Так, мечась между Элисондо, чьих книг я с тех пор не перечитывал, и художником Кавернасом, мы утоляли наш ненасытный голод, но с каждым проглоченным куском становились только беднее, худее, смешнее. Потом мой друг вернулся в Ирапуато, а я остался в Мехико, но мы оба так или иначе постарались отстраниться, перестать обращать внимание на медленное крушение наших жизней, медленное крушение эстетики, этики, Мексики и наших проклятых мечтаний.
Но дружбу сохранили, и это самое главное.
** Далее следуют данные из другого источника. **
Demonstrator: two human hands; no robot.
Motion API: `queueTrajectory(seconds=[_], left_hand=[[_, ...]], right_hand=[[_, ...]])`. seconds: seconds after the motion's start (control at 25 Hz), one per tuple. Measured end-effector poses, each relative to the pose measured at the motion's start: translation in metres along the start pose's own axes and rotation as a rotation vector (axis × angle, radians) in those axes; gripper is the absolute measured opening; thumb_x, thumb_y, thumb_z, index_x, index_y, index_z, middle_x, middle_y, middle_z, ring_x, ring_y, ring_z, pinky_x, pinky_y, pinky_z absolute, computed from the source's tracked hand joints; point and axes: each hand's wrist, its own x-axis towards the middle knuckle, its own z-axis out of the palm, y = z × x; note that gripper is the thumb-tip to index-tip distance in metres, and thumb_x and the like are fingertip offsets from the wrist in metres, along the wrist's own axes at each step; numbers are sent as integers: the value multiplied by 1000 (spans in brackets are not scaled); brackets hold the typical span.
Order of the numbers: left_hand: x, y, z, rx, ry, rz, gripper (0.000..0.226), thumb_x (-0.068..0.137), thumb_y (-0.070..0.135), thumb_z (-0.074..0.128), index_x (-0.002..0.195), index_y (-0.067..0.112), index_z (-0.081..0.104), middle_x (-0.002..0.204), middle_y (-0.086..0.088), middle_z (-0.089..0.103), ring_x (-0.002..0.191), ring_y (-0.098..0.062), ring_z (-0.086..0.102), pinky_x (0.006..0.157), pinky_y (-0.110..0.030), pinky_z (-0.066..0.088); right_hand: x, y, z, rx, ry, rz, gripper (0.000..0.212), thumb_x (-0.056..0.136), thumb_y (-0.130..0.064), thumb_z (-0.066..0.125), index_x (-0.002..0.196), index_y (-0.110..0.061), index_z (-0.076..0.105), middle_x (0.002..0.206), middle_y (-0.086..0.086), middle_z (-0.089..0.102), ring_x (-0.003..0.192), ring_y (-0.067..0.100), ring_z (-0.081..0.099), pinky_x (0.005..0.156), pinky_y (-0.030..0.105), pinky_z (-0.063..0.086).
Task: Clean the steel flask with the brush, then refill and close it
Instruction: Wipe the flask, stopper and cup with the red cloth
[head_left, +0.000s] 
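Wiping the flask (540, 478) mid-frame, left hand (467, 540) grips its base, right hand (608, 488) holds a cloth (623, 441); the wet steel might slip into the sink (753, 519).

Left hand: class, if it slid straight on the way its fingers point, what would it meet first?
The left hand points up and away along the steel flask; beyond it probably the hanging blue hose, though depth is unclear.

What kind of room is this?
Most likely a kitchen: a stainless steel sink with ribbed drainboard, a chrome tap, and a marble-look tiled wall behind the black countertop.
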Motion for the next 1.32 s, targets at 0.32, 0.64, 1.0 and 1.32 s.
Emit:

И вот теперь мы, уже довольно пьяные, вспоминали юность. И вдруг дантист вспомнил старую индеанку, которая умерла от рака десны, и вспомнил наш разговор об истории искусства и о личной истории, и заговорил о двух дорожках (эта тема начисто вылетела у меня из головы), и наконец добрался до ресторана с блюдом дня, где мы встретили Хосе Рамиреса, до чего, собственно, и хотел добраться, чтобы спросить, что я о нем думаю, хотя вопрос поставил так, что я не понял, имеет он в виду мальчишку-индейца или самого себя, а я, боясь брякнуть чего лишнего, сказал, что ничего не думаю, а может, отделался каким-то жестом, который легко истолковать и так и сяк, и друг тотчас спросил, неужели я полагаю, неужели я мог подумать или хотя бы предположить, будто между ним и Хосе Рамиресом что-то такое есть, неужели у меня возникло это ужасное и такое мексиканское подозрение, и я ответил: нет, упаси Господь, что ты, о чем ты вообще, прекрати наконец, – возможно, я сейчас преувеличиваю, моя память преувеличивает, возможно, тогда приоткрылась реальная трещина, та, которую я впервые почувствовал в якобы пустом здании, та, которую я углядел, когда юноша-индеец в первый раз подошел к нам, именно когда мы разговаривали или мой друг разговаривал или разглагольствовал об умершей индеанке, о ее теле, с каждым мигом становившимся все меньше, и тут в голове у меня все разом соединилось, наверное, благодаря опьянению: наша юность, любимые книги, «Нарда или лето» Элисондо, национальная слава, наше воображаемое и причудливое лето в Масатлане, моя невеста, которая без видимой причины вдруг решила изменить курс наших судеб, годы, Кавернас и коллекция друга, мой приезд в Ирапуато, такие тихие улицы Ирапуато, загадочное решение друга поселиться именно здесь, работать именно здесь, в родном городе, хотя естественнее было бы…
И тогда он сказал: ты должен узнать Хосе. Он сделал ударение на слове «узнать». Ты должен узнать его. И еще: только… Я не из этих. Я – нет. И потом заговорил об умершей индеанке и работе в кооперативе. И сказал: я – нет. Я – нет, разумеется нет, правда ведь? Правда, ответил я. Потом мы перебрались в следующий бар, а по дороге он сказал: завтра. Я понял, что это не пьяная болтовня, что завтра он об этом не забудет, что обещание свое непременно исполнит. Правда? Правда. Потом я, чтобы сменить тему, напомнил ему один случай из своего детства: как-то раз я застрял в лифте нашего дома. Вот когда я был по-настоящему одинок, сказал я. И друг выслушал меня с улыбкой: ну и придурком ты стал, что с тобой сделали эти годы, тьма-тьмущая лет, проведенных в столице, тьма-тьмущая прочитанных книг, изученных и пересказанных для других, где бы ты ни преподавал. Но я настойчиво повторял: я был один. Долго. Порой и сейчас чувствую (очень редко, честно признаюсь) то, что чувствовал тогда, сидя в лифте. И знаешь почему? Мой друг махнул рукой, словно говоря, что предпочел бы этого не знать. Но я все равно добавил: потому что я был ребенком. Хорошо помню его ответ. Он повернулся ко мне спиной, шагая к тому месту, где припарковал машину. Глупости, сказал он. Завтра ты увидишь то, что по-настоящему хорошо.